Salome's mother Herodias outraged and alienated many of her subjects by divorcing Salome's father, Herod II, and marrying his brother Herod Antipas, the tetrarch of Galilee. Such an action was forbidden according to Jewish marriage law of the time and considered by some to amount to incest. According to the Gospels, John the Baptist was one of Herodias' most vocal critics. Herodias therefore persuaded Salome to dance seductively for Antipas and ask for the head of John the Baptist as a reward.
The story of the girl who could dance compellingly enough to effect an execution as her reward has struck the imagination of many artists and writers throughout the years. Many have also used fiction to speculate about Salome's true motives, as she appears in the Bible as nothing more than a pawn in her mother's scheme. In Massenet's 1881 Opera, Herodiade, based on a novella by Gustave Flaubert, Salome is portrayed as an innocent follower of John the Baptist who commits suicide after his death. In his French play Salome of 1891, Oscar Wilde attributes Salome's request to her unrequited lust for John the Baptist.

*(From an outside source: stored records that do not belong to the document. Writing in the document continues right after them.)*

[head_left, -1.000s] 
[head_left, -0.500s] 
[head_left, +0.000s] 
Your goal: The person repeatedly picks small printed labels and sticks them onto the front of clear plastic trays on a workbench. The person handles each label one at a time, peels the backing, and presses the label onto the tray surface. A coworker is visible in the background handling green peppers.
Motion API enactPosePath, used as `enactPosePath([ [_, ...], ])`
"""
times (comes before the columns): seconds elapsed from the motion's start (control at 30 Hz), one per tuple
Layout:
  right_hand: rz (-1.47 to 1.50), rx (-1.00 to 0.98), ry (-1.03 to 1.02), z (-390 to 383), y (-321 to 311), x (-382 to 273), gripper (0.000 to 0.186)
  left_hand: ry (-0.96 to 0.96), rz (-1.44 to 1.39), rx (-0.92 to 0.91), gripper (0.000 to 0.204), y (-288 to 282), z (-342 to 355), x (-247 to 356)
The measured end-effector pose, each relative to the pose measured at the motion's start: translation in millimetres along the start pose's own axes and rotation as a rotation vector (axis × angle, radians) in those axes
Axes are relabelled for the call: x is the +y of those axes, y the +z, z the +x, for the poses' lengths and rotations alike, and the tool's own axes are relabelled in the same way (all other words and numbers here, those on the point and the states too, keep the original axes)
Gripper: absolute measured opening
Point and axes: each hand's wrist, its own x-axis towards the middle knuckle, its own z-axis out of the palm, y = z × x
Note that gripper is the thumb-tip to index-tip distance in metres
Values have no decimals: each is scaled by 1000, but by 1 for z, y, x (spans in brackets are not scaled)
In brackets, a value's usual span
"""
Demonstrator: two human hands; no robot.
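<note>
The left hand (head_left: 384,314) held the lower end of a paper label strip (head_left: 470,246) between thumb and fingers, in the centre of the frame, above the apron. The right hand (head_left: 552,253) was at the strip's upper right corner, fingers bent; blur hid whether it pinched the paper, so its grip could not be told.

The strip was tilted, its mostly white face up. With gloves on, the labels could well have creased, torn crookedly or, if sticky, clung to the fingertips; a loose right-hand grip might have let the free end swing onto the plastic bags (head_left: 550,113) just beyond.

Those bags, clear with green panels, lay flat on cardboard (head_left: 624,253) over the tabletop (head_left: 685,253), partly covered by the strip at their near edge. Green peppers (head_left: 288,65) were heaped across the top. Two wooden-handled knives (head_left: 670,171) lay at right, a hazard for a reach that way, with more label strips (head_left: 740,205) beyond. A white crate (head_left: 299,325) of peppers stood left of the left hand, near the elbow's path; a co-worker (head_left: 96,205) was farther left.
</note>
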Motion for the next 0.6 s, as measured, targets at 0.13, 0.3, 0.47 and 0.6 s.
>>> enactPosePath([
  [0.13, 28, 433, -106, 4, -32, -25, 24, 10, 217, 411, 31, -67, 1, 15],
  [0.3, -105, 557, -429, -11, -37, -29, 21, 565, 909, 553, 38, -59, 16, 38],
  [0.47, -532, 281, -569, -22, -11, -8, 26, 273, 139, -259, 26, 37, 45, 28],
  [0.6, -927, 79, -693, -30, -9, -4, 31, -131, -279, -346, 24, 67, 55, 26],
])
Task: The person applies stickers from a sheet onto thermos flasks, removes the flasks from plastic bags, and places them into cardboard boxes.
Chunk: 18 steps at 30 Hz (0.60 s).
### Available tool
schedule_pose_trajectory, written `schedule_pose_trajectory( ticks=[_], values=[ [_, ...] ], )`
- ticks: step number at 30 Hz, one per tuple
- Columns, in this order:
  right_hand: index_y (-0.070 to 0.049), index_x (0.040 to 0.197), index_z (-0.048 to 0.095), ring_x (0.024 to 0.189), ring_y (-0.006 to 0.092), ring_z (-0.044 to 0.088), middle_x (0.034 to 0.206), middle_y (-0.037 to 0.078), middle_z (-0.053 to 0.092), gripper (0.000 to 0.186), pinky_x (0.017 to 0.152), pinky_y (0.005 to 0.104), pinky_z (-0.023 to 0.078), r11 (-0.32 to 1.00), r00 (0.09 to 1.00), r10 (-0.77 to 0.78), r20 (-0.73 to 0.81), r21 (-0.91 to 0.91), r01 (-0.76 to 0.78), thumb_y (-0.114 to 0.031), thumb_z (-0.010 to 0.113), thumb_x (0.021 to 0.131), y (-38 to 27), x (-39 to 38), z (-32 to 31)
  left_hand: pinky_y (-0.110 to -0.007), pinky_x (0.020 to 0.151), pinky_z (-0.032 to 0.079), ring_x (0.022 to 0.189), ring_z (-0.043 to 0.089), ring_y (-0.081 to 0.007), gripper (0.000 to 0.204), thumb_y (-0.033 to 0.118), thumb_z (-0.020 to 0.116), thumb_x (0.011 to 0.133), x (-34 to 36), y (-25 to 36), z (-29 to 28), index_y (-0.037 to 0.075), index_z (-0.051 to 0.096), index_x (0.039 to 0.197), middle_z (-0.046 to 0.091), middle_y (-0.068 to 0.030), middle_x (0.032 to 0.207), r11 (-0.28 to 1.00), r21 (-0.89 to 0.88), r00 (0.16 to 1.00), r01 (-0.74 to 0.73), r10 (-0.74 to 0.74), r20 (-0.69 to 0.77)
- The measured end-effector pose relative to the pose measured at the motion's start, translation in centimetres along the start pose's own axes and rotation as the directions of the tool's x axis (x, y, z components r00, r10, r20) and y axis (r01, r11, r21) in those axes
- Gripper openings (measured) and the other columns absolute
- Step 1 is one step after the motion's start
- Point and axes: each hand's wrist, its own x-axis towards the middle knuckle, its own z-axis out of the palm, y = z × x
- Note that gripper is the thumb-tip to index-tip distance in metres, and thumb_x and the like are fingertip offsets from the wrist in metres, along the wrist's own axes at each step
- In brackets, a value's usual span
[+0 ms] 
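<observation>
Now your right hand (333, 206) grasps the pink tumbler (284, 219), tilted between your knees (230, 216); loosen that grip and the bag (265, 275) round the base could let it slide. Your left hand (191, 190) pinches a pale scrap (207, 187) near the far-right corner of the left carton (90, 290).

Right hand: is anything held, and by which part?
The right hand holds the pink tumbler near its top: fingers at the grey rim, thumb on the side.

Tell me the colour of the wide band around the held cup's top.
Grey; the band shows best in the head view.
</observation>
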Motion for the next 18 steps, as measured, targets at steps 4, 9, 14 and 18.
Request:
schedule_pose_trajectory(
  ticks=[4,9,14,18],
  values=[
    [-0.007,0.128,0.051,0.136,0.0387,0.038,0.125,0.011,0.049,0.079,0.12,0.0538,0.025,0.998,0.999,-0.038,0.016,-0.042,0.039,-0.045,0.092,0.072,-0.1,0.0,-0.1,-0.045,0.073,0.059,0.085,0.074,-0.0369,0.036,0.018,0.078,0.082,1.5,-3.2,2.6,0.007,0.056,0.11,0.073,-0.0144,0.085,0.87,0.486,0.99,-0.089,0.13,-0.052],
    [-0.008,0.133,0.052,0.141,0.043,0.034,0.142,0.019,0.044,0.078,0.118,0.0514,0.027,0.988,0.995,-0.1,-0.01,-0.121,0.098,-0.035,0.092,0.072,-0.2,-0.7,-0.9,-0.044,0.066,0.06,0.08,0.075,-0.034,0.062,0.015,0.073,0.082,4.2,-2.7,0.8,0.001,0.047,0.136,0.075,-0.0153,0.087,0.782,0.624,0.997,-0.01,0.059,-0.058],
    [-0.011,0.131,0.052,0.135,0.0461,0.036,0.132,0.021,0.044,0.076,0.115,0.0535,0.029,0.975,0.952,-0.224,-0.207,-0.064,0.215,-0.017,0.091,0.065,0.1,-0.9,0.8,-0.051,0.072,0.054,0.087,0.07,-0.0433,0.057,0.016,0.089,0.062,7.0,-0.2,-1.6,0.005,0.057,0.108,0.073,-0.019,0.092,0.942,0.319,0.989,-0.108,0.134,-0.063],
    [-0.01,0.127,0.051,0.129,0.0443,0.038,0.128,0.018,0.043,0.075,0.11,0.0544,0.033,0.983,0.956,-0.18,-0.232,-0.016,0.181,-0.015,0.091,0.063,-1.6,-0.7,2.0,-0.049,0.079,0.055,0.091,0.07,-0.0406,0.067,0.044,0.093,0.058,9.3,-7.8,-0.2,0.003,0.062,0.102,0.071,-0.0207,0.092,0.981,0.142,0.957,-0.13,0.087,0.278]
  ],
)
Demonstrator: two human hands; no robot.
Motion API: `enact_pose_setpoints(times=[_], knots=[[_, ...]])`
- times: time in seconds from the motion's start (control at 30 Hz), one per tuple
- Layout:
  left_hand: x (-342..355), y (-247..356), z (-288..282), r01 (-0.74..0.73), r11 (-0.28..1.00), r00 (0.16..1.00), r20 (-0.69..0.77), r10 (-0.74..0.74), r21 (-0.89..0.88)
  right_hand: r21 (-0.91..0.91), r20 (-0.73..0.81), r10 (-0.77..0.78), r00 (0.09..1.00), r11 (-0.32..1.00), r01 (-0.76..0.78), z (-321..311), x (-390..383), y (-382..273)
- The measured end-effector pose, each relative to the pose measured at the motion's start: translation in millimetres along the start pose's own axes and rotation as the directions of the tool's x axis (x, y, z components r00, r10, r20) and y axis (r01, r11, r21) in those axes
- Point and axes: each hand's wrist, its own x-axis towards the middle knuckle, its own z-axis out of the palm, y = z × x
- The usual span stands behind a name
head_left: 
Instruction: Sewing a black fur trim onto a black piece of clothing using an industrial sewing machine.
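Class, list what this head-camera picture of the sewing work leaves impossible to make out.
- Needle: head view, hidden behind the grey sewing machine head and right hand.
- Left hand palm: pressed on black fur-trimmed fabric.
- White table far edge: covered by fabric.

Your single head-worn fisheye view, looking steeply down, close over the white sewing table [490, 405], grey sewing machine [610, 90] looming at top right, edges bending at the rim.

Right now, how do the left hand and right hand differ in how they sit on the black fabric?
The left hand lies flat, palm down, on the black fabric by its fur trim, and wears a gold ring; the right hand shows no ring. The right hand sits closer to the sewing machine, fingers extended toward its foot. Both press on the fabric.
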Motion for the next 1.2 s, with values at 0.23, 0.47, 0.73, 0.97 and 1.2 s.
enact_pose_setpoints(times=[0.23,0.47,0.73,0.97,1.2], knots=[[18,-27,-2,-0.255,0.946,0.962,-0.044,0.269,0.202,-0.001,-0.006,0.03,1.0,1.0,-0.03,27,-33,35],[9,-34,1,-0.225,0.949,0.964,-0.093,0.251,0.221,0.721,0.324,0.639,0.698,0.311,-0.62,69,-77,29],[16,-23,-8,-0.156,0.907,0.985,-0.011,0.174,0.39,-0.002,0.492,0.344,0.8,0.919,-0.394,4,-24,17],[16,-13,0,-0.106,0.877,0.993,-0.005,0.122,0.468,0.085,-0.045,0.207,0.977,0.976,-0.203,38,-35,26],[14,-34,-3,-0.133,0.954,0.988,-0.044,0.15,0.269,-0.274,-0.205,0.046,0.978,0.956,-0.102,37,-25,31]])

Salome's dance has also been given extensive treatment in art, from paintings by Titian, Moreau, and Klimt, among others, to the famous dance scene in the Strauss opera Salome, based on Wilde's play. Salome is said to have won her father-in-law's heart with the Dance of the Seven Veils, in which she wore seven veils that were removed one by one during the course of the dance. Tom Robbin's novel Skinny Legs and All also uses the Dance of the Seven veils as a theme and includes a memorable dance scene.